* EXERCISE PROMPT *
Line by line, restate the material exactly.

* STORED DATA *

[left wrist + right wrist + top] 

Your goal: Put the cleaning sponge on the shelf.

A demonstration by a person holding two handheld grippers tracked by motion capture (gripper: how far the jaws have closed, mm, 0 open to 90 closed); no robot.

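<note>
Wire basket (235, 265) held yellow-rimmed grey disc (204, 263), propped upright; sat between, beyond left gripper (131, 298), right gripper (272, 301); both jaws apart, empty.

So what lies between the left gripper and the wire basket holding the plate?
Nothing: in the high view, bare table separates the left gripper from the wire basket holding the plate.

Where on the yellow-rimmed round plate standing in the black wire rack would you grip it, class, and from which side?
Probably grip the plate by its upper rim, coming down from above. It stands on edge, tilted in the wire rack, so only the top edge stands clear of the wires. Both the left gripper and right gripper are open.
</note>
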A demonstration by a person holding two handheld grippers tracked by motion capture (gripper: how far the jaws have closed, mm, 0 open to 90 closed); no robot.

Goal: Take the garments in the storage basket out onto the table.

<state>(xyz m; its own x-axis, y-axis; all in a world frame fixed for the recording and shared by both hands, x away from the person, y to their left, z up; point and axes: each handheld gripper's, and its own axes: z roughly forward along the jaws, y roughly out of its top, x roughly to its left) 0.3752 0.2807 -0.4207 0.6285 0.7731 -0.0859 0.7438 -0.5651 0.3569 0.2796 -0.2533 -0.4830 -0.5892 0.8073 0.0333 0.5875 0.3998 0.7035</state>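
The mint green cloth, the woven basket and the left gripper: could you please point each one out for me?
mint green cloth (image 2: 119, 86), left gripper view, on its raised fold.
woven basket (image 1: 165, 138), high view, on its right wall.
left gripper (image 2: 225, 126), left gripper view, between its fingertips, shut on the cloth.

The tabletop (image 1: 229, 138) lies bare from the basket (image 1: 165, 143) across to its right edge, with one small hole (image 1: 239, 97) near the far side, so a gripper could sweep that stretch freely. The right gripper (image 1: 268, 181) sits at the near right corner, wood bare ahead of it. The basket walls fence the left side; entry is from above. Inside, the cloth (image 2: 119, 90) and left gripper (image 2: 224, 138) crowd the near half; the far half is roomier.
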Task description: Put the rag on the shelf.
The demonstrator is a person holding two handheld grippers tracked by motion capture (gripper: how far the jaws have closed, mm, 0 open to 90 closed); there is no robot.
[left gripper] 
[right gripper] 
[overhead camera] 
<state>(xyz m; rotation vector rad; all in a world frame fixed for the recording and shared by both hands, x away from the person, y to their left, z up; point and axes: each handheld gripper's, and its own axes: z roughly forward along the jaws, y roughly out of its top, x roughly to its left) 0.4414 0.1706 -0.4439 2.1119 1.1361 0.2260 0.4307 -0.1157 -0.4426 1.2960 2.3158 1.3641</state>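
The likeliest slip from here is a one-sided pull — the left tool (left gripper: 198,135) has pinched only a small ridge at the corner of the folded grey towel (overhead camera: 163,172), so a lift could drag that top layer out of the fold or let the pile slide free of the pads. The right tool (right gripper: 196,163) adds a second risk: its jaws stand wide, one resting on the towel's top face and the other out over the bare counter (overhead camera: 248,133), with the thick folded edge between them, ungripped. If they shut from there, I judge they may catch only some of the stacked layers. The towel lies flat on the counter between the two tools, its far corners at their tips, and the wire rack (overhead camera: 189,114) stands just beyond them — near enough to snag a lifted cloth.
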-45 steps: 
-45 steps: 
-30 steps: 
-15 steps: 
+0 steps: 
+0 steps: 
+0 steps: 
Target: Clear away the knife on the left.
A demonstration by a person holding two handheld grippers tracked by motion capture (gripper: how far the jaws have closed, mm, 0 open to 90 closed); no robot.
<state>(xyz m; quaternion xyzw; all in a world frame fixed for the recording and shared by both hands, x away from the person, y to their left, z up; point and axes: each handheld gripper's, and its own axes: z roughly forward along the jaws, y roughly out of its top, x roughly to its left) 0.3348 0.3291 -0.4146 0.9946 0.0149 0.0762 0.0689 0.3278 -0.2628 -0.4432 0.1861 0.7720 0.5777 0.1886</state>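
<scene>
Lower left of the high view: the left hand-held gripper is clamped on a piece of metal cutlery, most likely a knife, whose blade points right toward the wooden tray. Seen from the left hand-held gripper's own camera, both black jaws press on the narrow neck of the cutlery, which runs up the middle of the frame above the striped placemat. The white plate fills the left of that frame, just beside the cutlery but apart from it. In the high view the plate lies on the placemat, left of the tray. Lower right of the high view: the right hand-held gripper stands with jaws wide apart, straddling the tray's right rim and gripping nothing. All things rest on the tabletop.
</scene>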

* EXPECTED ANSWER *
[left wrist + right wrist + top] 

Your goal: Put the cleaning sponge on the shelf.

A demonstration by a person holding two handheld grippers tracked by motion capture (gripper: how far the jaws have closed, mm, 0 open to 90 closed); no robot.

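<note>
Wire basket (235, 265) held yellow-rimmed grey disc (204, 263), propped upright; sat between, beyond left gripper (131, 298), right gripper (272, 301); both jaws apart, empty.

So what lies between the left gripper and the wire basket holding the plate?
Nothing: in the high view, bare table separates the left gripper from the wire basket holding the plate.

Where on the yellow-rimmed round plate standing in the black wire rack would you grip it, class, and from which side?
Probably grip the plate by its upper rim, coming down from above. It stands on edge, tilted in the wire rack, so only the top edge stands clear of the wires. Both the left gripper and right gripper are open.
</note>
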A demonstration by a person holding two handheld grippers tracked by motion capture (gripper: how far the jaws have closed, mm, 0 open to 90 closed); no robot.

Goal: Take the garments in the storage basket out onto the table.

<state>(xyz m; its own x-axis, y-axis; all in a world frame fixed for the recording and shared by both hands, x away from the person, y to their left, z up; point and axes: each handheld gripper's, and its own axes: z roughly forward along the jaws, y roughly out of its top, x roughly to its left) 0.3752 0.2807 -0.4207 0.6285 0.7731 -0.0859 0.7438 -0.5651 0.3569 0.2796 -0.2533 -0.4830 -0.5892 0.8073 0.0333 0.5875 0.3998 0.7035</state>
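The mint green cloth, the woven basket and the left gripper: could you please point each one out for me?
mint green cloth (image 2: 119, 86), left gripper view, on its raised fold.
woven basket (image 1: 165, 138), high view, on its right wall.
left gripper (image 2: 225, 126), left gripper view, between its fingertips, shut on the cloth.

The tabletop (image 1: 229, 138) lies bare from the basket (image 1: 165, 143) across to its right edge, with one small hole (image 1: 239, 97) near the far side, so a gripper could sweep that stretch freely. The right gripper (image 1: 268, 181) sits at the near right corner, wood bare ahead of it. The basket walls fence the left side; entry is from above. Inside, the cloth (image 2: 119, 90) and left gripper (image 2: 224, 138) crowd the near half; the far half is roomier.
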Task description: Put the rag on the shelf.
The demonstrator is a person holding two handheld grippers tracked by motion capture (gripper: how far the jaws have closed, mm, 0 open to 90 closed); there is no robot.
[left gripper] 
[right gripper] 
[overhead camera] 
<state>(xyz m; rotation vector rad; all in a world frame fixed for the recording and shared by both hands, x away from the person, y to their left, z up; point and axes: each handheld gripper's, and its own axes: z roughly forward along the jaws, y roughly out of its top, x roughly to its left) 0.4414 0.1706 -0.4439 2.1119 1.1361 0.2260 0.4307 -0.1157 -0.4426 1.2960 2.3158 1.3641</state>
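The likeliest slip from here is a one-sided pull — the left tool (left gripper: 198,135) has pinched only a small ridge at the corner of the folded grey towel (overhead camera: 163,172), so a lift could drag that top layer out of the fold or let the pile slide free of the pads. The right tool (right gripper: 196,163) adds a second risk: its jaws stand wide, one resting on the towel's top face and the other out over the bare counter (overhead camera: 248,133), with the thick folded edge between them, ungripped. If they shut from there, I judge they may catch only some of the stacked layers. The towel lies flat on the counter between the two tools, its far corners at their tips, and the wire rack (overhead camera: 189,114) stands just beyond them — near enough to snag a lifted cloth.
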-45 steps: 
-45 steps: 
-30 steps: 
-15 steps: 
+0 steps: 
+0 steps: 
+0 steps: 
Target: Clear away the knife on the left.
A demonstration by a person holding two handheld grippers tracked by motion capture (gripper: how far the jaws have closed, mm, 0 open to 90 closed); no robot.
<state>(xyz m; quaternion xyzw; all in a world frame fixed for the recording and shared by both hands, x away from the person, y to their left, z up; point and axes: each handheld gripper's, and its own axes: z roughly forward along the jaws, y roughly out of its top, x roughly to its left) 0.3348 0.3291 -0.4146 0.9946 0.0149 0.0762 0.0689 0.3278 -0.2628 -0.4432 0.1861 0.7720 0.5777 0.1886</state>
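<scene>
Lower left of the high view: the left hand-held gripper is clamped on a piece of metal cutlery, most likely a knife, whose blade points right toward the wooden tray. Seen from the left hand-held gripper's own camera, both black jaws press on the narrow neck of the cutlery, which runs up the middle of the frame above the striped placemat. The white plate fills the left of that frame, just beside the cutlery but apart from it. In the high view the plate lies on the placemat, left of the tray. Lower right of the high view: the right hand-held gripper stands with jaws wide apart, straddling the tray's right rim and gripping nothing. All things rest on the tabletop.
</scene>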

What the exercise required is now complete.